Nothing could be further from the policy the Democrats took to the election.

On the environment, the Democrats did persuade the Government to restrict
its diesel fuel cuts to heavy road transport and country people. The $1.6
billion in diesel tax cuts has come down to $920million, and - more
significantly - the Government pledged that after 2006 the tax credits will
be paid only to trucks using ultra low sulphur fuel, which will reduce the
sulphur content by 96 per cent from current levels.

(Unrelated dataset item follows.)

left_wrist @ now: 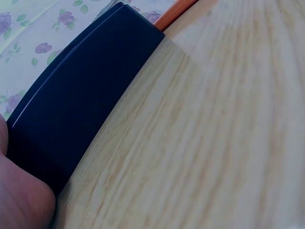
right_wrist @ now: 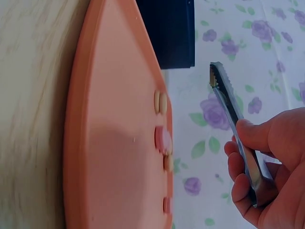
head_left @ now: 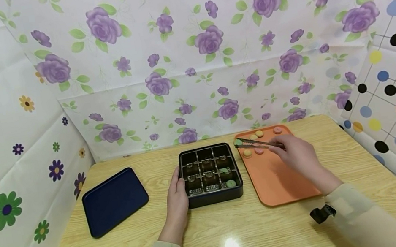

This is an important policy shift. Instead of Australia dragging its heels
with emission controls 10 years behind those in Europe and the United
States, Environment Minister Robert Hill has pledged that the Euro 4
emissions levels to be implemented in Europe in 2005 will be law in
Australia in 2006. While the diesel vehicle fleet takes 20 years to turn
over, the tax credits carrot may induce owners of older trucks to switch
over to the clean fuel too.

But a spokeswoman for the Australian Conservation Foundation, Anna
Reynolds, asks why the Government will give incentives for use of ``dirty
diesel'' between 2000 and 2006 when far cleaner fuel is already here. Last
year, Britain's Blair Government brought in immediate tax cuts and credits
to encourage a switch to cleaner fuel, she says, and it has had a
significant effect.

In phasing in cleaner fuel between 2002 and 2006, the Government and the
Democrats merely followed the timetable proposed by the Road Transport
Commission.

Democrat sources say they tried as hard as they could to get a fairer and
environmentally more progressive agreement, but the Government would not
budge. Once again, the experienced player with a lousy hand outfoxed the
new chum with the aces in her hand.

Tim Colebatch is economics editor of The Age.